Beneath this instruction is a block of data; output from it exactly the lines that run from the one containing "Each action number" through the one containing "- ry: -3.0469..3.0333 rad", inclusive.

--- START ---

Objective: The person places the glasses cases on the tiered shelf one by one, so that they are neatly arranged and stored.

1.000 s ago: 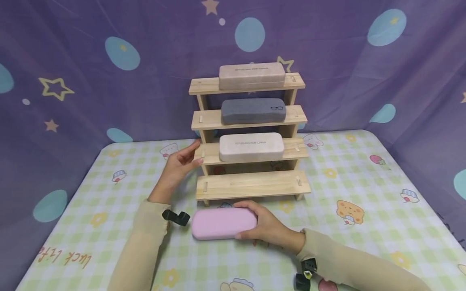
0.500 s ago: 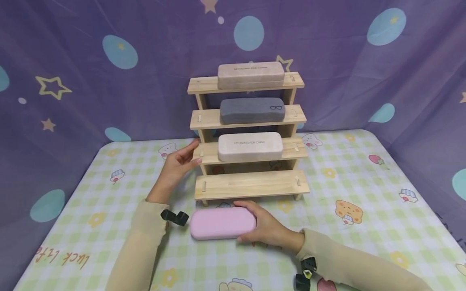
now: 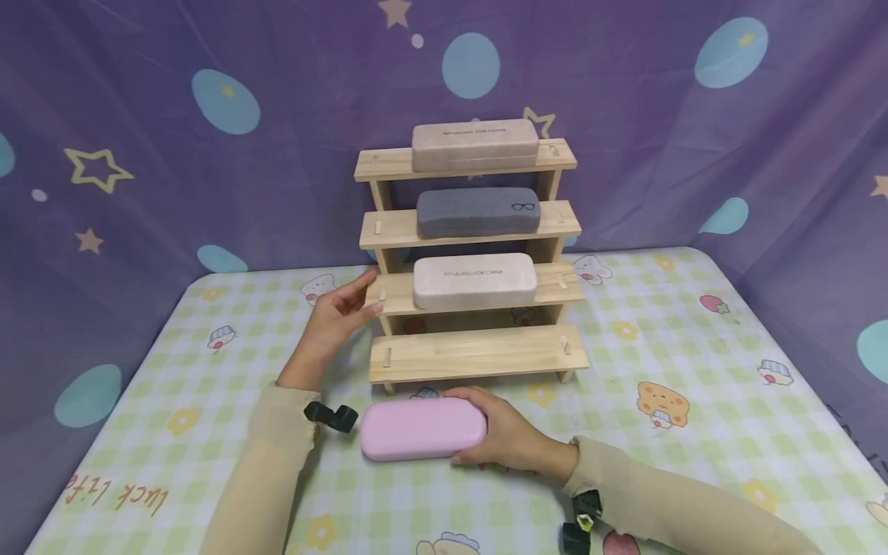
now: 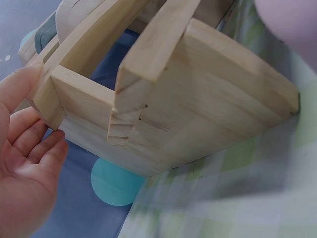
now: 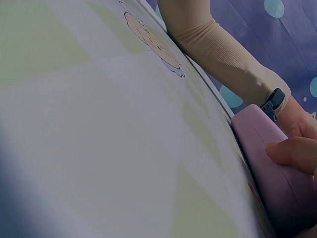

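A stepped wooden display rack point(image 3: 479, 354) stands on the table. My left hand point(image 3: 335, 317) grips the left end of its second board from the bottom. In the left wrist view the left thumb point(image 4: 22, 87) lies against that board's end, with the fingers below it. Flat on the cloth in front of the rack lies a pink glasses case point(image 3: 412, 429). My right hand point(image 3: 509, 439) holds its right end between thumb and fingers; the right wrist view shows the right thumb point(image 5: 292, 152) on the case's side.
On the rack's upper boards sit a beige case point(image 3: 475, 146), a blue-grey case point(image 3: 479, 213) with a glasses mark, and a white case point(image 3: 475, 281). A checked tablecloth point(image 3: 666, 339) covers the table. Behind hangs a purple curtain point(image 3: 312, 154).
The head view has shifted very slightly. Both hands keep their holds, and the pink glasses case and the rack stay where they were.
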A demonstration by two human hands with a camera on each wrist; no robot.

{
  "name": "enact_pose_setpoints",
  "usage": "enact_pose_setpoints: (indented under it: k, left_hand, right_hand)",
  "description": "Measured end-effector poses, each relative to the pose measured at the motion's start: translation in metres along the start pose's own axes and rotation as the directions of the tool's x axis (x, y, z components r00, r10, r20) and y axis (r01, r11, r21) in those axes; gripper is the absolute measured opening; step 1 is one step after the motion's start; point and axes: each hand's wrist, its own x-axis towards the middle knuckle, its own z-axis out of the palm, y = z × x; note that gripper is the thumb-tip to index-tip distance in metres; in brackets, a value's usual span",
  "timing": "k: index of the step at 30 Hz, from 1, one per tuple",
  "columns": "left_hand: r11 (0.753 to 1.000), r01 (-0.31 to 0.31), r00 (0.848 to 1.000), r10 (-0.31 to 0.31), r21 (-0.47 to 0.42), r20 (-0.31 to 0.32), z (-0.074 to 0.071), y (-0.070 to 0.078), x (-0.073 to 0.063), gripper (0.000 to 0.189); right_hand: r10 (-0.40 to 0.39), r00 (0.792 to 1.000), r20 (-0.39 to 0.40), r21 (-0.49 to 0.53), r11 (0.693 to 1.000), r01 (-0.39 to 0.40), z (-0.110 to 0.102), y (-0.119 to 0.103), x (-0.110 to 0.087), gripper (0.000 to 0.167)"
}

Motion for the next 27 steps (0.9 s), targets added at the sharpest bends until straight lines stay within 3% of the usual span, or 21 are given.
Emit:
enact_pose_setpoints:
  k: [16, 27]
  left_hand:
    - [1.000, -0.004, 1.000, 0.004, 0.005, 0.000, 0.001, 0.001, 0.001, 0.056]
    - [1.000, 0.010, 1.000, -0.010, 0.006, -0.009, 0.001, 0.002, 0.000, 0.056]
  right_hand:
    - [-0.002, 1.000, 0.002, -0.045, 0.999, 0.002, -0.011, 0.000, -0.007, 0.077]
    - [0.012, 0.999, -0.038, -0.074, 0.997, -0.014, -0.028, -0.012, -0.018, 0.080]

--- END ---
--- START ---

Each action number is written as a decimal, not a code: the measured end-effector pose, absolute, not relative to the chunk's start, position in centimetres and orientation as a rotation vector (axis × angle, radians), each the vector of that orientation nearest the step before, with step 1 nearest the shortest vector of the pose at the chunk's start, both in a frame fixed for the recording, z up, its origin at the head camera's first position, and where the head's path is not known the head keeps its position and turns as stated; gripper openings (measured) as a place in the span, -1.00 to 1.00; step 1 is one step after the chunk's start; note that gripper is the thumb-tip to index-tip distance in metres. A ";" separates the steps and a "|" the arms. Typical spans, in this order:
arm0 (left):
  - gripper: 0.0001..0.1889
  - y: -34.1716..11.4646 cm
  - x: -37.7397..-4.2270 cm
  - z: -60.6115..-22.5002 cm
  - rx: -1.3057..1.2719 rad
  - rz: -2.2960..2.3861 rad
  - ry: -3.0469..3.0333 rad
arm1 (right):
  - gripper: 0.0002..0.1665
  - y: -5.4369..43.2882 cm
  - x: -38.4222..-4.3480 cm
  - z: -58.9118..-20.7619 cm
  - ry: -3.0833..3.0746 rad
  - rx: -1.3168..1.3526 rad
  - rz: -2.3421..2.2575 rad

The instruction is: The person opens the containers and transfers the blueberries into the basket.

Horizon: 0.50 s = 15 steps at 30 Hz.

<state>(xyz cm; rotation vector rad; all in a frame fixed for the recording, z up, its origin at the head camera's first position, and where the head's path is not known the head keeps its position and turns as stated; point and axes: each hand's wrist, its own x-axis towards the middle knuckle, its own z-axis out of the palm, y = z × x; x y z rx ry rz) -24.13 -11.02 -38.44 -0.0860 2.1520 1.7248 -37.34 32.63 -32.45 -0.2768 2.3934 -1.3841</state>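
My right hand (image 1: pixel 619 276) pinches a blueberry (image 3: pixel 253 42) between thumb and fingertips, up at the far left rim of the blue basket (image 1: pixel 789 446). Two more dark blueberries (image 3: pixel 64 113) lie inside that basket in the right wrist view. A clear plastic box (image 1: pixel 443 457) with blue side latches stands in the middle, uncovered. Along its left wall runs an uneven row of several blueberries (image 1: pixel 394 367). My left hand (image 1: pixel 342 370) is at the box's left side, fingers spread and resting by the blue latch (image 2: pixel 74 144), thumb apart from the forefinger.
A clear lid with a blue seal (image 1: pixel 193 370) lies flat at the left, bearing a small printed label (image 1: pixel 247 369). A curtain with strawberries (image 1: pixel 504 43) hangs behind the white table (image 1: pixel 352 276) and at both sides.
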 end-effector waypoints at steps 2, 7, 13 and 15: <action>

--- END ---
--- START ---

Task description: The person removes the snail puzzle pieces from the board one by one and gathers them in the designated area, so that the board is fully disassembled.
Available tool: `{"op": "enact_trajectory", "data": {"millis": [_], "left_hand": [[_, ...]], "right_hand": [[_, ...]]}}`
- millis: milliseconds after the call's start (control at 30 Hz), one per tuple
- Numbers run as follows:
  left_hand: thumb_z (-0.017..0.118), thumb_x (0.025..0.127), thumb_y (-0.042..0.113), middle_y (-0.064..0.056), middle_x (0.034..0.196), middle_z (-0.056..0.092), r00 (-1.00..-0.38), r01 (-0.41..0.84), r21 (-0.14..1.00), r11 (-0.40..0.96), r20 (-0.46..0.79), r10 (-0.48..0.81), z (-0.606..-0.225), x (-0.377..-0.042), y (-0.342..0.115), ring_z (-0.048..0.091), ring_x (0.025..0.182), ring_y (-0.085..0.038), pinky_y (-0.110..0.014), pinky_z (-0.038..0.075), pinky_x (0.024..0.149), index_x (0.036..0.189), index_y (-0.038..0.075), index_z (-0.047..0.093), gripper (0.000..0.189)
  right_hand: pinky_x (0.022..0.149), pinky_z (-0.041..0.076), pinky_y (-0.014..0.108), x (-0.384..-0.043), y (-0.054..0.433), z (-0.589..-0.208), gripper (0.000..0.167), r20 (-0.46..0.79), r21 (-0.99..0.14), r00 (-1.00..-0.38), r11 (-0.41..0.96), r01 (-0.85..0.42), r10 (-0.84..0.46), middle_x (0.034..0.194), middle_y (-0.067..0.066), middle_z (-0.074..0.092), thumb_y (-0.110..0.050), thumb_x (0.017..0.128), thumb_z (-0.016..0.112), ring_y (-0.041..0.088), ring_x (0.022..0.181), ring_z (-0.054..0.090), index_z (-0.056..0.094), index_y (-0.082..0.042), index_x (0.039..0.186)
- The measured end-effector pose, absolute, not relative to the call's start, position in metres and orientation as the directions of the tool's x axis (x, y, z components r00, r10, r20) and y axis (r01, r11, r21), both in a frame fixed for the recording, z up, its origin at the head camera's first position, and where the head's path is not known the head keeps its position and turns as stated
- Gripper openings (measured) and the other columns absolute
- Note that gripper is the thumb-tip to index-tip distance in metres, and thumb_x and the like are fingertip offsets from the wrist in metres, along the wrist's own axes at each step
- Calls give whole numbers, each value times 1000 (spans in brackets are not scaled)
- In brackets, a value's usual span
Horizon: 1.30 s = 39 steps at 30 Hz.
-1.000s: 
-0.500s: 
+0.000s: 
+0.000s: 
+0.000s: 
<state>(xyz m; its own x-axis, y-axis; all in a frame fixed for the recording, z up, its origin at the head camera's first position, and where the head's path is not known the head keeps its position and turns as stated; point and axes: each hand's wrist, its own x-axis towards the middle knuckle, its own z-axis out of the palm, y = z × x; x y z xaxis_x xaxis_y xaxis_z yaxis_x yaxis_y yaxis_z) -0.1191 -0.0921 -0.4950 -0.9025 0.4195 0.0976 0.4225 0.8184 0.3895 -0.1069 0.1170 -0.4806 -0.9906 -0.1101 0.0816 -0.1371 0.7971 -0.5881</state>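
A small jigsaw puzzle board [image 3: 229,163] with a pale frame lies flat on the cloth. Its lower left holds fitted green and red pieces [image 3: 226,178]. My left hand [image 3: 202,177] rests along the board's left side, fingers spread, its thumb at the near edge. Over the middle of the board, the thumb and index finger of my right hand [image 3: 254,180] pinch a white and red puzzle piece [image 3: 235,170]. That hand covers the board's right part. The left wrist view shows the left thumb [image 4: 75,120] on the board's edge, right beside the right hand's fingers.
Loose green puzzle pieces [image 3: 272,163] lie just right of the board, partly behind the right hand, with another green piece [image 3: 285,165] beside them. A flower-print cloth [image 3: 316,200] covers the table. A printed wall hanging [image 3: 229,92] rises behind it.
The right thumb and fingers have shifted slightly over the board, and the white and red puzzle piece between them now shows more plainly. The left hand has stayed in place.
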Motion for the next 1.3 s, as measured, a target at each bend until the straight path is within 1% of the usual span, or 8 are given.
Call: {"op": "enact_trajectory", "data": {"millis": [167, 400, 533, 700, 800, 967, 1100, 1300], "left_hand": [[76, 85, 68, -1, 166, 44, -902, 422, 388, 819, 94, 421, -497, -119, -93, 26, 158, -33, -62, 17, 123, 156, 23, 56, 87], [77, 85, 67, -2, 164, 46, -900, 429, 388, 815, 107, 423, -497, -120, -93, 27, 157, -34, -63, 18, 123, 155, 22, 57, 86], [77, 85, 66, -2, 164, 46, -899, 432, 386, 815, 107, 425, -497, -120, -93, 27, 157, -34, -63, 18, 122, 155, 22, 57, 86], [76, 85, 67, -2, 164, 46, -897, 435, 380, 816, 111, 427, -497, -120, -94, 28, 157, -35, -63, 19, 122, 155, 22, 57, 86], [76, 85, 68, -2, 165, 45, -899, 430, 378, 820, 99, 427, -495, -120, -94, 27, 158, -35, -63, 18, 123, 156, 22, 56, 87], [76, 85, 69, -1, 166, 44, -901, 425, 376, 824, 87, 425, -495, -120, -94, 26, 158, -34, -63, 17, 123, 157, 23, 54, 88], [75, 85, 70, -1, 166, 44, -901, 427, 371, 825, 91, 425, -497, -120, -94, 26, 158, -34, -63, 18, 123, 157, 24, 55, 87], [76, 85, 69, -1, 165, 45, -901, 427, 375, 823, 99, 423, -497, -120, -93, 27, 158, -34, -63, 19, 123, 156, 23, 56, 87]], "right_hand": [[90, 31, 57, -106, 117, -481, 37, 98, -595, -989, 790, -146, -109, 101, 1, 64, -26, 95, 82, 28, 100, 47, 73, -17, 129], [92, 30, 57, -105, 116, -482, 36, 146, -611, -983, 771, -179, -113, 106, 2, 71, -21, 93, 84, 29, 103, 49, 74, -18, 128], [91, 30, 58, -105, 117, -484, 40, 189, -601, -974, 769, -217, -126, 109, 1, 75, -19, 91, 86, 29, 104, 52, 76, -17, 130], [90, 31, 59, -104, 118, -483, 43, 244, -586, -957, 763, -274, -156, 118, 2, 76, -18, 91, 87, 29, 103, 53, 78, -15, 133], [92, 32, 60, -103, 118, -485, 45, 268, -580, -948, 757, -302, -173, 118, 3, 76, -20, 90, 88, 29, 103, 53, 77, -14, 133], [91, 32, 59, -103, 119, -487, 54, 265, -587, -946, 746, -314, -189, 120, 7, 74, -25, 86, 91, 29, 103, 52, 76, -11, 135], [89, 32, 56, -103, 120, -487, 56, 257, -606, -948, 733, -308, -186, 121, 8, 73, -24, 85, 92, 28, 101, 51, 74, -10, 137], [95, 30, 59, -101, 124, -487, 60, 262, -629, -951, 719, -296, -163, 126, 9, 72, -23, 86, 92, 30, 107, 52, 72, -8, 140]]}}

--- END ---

» **Answer to this task**
Each action number is written as a decimal, not a code: the measured end-effector pose, absolute, not relative to the chunk's start, position in centimetres and orientation as a rotation vector (axis × angle, radians), each the vector of that orientation nearest the step before, with step 1 nearest the shortest vector of the pose at the chunk's start, both in a frame fixed for the recording, z up, its origin at the head camera's first position, and where the head's path is not known the head keeps its position and turns as stated; gripper openings (measured) as a place in the span, -1.00 to 1.00; step 1 is one step after the chunk's start; note that gripper is the thumb-tip to index-tip distance in metres. A ";" separates the steps and a "|" the arms. Typical spans, in this order:
arm0 (left):
  - gripper: 0.0001..0.1889
  - y: -34.1716..11.4646 cm
  - x: -37.7397..-4.2270 cm
  - z: -60.6115..-22.5002 cm
  - rx: -1.3057..1.2719 rad
  - rz: -2.2960..2.3861 rad
  - ry: -3.0469..3.0333 rad

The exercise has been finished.